- Requirement
In the records that follow, the lines from the one containing "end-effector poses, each" to the one containing "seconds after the", inclusive, are to be given again exactly.

- Data for processing
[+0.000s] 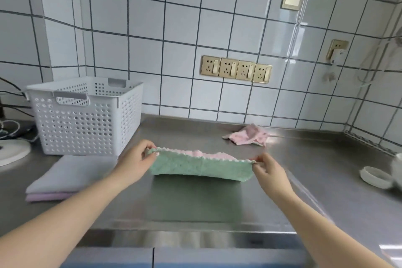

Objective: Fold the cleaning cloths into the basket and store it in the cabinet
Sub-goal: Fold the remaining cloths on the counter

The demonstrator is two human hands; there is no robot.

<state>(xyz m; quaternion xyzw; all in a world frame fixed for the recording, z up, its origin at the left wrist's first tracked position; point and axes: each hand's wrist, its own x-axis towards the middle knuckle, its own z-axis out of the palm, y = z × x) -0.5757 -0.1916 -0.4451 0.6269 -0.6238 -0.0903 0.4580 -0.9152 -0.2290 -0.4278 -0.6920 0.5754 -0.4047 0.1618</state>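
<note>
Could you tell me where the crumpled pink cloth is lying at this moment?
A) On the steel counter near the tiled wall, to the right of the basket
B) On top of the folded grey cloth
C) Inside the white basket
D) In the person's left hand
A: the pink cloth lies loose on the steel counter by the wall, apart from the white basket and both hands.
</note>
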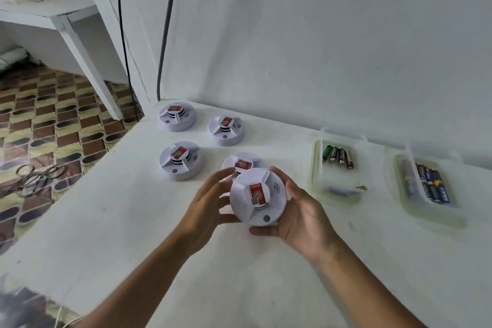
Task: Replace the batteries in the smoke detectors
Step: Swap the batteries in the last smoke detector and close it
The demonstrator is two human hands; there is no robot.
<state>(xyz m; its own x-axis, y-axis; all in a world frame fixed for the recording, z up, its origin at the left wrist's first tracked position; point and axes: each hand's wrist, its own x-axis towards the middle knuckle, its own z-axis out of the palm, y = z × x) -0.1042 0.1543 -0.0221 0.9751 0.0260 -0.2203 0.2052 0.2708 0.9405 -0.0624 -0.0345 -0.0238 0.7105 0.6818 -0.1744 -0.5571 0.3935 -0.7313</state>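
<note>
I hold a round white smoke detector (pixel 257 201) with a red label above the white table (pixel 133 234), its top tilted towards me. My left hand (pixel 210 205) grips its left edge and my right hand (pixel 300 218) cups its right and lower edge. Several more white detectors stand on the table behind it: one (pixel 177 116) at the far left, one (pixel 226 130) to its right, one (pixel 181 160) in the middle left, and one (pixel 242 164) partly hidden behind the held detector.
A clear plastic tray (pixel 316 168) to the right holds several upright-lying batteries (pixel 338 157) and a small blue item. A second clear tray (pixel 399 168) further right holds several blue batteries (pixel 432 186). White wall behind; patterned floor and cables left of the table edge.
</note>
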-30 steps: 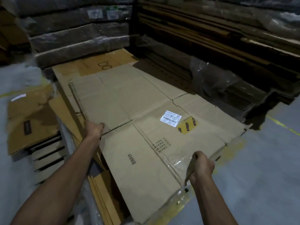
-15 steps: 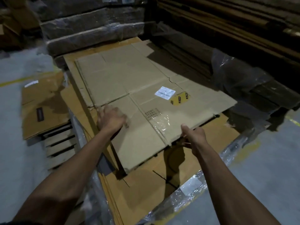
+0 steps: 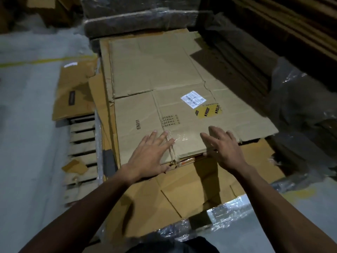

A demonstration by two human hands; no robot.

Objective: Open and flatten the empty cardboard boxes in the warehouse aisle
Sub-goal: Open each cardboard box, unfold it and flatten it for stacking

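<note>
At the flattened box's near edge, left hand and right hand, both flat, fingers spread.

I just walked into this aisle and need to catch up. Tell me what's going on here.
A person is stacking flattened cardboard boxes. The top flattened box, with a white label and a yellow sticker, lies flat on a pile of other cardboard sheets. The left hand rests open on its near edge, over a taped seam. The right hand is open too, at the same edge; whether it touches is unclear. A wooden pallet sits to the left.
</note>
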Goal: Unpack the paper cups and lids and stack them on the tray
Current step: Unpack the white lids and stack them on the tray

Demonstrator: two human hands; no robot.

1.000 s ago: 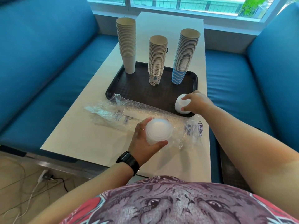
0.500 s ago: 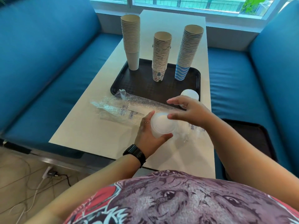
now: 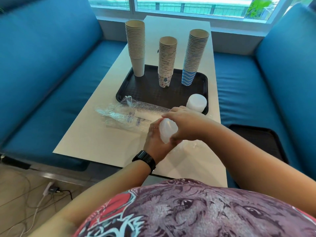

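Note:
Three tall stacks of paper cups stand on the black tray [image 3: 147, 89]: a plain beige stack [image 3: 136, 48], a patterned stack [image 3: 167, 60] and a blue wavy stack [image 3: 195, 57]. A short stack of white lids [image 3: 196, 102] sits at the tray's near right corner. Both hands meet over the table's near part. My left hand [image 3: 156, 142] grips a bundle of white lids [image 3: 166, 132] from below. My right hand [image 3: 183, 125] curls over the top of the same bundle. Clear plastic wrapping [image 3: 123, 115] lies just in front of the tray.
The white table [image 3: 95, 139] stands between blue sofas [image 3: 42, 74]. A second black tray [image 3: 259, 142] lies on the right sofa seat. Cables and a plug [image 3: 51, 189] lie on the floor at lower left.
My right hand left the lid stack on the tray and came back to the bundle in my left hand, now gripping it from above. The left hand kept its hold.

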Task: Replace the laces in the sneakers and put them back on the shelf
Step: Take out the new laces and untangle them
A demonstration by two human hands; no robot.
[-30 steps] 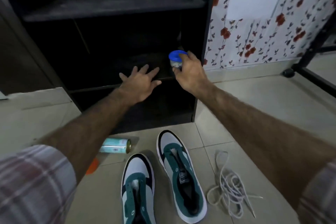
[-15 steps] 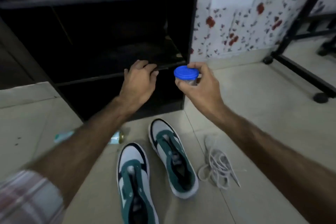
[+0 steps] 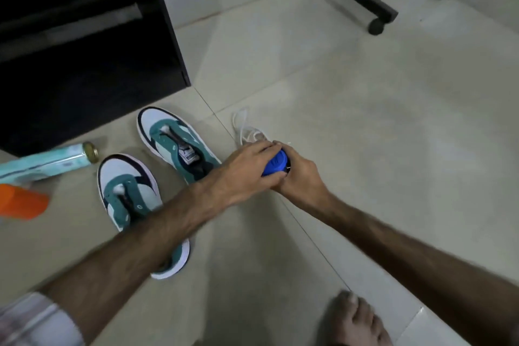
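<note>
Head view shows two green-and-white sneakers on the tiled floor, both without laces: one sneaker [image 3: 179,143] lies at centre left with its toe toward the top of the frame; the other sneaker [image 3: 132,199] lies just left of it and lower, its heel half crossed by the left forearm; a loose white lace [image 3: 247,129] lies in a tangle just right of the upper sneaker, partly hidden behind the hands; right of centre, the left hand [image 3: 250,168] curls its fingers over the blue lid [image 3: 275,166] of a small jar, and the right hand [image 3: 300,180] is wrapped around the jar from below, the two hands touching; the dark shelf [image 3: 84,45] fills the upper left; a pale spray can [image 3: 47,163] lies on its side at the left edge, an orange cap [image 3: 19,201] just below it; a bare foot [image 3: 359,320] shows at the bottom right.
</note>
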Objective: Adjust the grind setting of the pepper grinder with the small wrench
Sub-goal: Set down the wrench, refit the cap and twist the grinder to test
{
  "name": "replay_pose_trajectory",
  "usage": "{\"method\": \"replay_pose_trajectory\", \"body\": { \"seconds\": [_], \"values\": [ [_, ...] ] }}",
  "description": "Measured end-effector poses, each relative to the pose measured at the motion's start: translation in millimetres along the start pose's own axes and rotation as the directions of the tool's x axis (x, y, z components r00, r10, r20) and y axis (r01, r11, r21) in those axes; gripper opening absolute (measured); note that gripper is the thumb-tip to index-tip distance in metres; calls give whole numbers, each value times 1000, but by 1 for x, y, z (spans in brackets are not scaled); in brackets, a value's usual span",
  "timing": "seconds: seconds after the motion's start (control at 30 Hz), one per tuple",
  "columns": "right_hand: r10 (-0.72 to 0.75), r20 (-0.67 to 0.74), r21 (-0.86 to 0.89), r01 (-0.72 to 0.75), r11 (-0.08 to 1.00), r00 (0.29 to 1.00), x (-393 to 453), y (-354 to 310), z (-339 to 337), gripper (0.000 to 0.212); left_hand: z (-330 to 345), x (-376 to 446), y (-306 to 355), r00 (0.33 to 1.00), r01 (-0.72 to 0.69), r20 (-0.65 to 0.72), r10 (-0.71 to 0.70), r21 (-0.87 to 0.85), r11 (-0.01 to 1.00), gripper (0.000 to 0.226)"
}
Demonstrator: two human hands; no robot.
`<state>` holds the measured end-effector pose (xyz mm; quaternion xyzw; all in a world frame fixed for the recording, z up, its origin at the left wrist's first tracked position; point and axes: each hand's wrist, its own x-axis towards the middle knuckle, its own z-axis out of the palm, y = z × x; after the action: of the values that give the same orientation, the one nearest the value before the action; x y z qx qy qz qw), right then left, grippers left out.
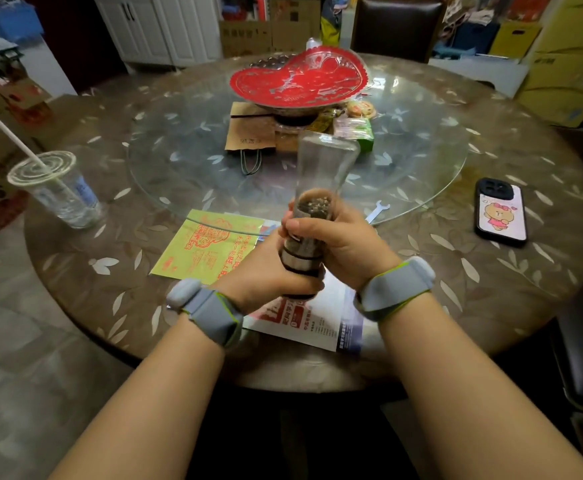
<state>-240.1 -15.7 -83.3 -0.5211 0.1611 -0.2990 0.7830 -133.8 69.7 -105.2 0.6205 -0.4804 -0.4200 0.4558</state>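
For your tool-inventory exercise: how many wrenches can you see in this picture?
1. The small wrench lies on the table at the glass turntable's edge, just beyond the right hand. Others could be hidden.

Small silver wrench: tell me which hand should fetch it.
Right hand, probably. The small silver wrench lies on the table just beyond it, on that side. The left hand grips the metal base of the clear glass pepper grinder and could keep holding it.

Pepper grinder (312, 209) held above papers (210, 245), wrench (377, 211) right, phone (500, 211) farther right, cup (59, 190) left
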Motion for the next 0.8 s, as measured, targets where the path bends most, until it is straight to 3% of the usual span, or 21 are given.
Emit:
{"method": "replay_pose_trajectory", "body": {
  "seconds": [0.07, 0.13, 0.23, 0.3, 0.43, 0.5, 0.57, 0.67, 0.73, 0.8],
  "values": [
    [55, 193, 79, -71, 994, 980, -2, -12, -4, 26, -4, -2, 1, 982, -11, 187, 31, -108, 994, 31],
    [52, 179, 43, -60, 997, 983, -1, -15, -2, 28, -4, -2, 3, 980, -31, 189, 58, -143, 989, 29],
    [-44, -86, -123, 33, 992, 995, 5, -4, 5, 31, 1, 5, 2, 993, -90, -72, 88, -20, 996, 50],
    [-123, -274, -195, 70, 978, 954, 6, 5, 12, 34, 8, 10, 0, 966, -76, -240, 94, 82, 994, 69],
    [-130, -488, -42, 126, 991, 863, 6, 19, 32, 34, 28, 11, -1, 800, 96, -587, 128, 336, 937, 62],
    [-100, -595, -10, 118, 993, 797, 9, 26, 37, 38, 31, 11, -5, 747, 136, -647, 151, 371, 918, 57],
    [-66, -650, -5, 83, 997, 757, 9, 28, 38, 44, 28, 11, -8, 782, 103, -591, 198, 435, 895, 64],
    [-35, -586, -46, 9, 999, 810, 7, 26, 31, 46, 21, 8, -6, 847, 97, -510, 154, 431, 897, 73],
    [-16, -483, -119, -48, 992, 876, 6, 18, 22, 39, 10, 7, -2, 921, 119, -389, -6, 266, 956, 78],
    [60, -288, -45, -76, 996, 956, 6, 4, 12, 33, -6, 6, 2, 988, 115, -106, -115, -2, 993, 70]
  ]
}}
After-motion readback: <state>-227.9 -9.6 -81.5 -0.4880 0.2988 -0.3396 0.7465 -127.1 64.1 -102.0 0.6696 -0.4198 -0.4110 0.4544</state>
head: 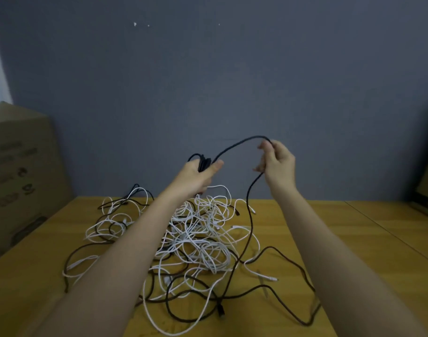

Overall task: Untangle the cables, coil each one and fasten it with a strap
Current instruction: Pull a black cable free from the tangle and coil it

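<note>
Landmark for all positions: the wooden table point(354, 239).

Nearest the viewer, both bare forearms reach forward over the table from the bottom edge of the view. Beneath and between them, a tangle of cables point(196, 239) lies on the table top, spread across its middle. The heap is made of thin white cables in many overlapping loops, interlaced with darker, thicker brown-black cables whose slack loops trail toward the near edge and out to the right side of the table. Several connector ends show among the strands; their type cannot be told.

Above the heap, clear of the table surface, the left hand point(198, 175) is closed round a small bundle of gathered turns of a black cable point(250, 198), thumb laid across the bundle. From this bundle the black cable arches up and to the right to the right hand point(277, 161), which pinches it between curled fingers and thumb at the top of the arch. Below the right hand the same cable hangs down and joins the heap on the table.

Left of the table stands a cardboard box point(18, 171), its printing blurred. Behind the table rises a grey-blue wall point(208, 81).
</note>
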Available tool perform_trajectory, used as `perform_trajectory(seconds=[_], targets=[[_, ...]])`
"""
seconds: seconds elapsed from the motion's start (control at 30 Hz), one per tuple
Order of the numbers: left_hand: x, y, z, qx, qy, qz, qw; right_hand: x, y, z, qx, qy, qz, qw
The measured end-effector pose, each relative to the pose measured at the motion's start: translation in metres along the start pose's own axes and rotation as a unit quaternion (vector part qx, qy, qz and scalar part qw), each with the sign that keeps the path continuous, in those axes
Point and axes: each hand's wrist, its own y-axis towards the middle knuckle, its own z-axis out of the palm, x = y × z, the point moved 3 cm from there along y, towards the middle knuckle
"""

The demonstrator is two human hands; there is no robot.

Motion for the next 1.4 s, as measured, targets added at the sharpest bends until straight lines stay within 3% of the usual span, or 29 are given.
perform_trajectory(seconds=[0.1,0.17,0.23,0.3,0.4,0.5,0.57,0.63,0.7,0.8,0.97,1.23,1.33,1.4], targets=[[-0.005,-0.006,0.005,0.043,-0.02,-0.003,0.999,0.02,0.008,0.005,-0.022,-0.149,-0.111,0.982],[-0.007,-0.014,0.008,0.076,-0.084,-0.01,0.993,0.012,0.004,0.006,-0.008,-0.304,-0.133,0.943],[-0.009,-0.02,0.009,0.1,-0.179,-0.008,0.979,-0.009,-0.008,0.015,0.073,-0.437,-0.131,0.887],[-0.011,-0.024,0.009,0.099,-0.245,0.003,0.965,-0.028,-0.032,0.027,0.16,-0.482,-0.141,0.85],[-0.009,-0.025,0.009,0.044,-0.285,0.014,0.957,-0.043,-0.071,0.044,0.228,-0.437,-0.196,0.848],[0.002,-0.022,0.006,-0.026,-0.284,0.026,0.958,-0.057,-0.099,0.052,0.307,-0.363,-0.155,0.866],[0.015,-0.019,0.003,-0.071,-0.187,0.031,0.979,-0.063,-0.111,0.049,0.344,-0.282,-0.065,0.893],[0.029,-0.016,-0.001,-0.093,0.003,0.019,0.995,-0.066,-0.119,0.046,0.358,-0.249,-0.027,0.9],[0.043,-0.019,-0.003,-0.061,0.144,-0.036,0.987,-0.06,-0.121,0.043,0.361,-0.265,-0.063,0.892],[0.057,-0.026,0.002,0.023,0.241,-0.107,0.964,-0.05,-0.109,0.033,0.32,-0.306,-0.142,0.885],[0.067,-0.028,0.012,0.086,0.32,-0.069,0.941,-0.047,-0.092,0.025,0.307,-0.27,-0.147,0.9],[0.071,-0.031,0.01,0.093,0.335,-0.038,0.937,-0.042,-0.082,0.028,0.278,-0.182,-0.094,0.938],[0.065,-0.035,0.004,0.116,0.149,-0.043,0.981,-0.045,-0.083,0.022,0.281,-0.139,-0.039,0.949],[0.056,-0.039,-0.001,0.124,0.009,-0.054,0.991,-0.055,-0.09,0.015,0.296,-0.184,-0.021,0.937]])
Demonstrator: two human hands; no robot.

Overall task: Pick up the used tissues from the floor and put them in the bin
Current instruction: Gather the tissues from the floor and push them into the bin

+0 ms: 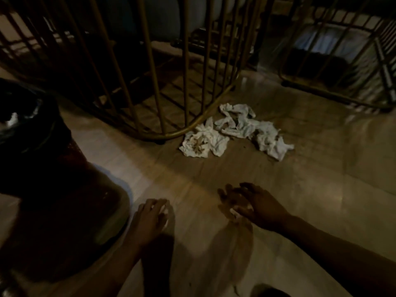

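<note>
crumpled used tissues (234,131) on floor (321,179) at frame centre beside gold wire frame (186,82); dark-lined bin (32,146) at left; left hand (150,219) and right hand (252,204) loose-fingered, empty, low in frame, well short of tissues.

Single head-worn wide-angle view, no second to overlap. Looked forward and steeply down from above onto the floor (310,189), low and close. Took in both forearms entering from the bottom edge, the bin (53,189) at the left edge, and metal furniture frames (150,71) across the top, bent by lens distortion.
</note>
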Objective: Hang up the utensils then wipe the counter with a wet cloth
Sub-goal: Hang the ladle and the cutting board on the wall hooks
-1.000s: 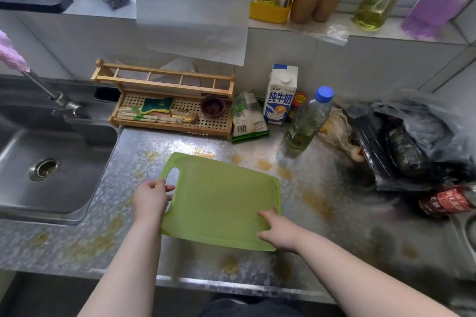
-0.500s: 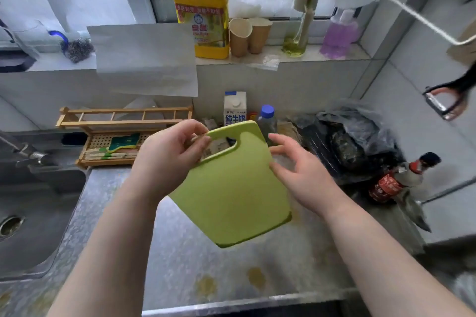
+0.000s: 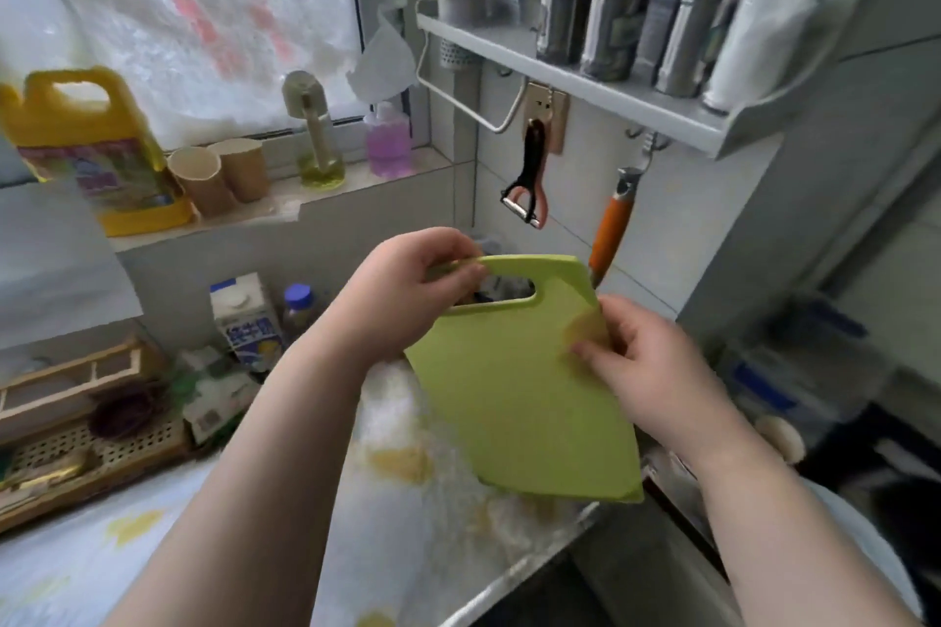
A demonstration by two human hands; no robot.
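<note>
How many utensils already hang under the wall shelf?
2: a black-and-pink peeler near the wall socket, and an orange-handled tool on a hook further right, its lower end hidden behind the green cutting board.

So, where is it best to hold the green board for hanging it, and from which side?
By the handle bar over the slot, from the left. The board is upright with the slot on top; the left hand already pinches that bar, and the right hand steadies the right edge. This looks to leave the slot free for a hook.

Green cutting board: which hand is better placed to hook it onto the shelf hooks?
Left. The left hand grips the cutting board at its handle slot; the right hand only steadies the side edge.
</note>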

- Answer to the problem
  "description": "Measured end-effector poses, each relative to the pose measured at the motion's start: translation in millimetres along the start pose's own axes and rotation as the directions of the tool's x axis (x, y, z components r00, r10, r20) and y axis (r01, r11, r21) in those axes; gripper opening absolute (measured); note that gripper is the thumb-tip to index-tip distance in metres; calls give whole numbers, each value times 1000, but by 1 for x, y, z (spans in brackets are not scaled); in brackets, a value's usual span",
  "timing": "seconds: seconds after the motion's start (control at 30 Hz), one per tuple",

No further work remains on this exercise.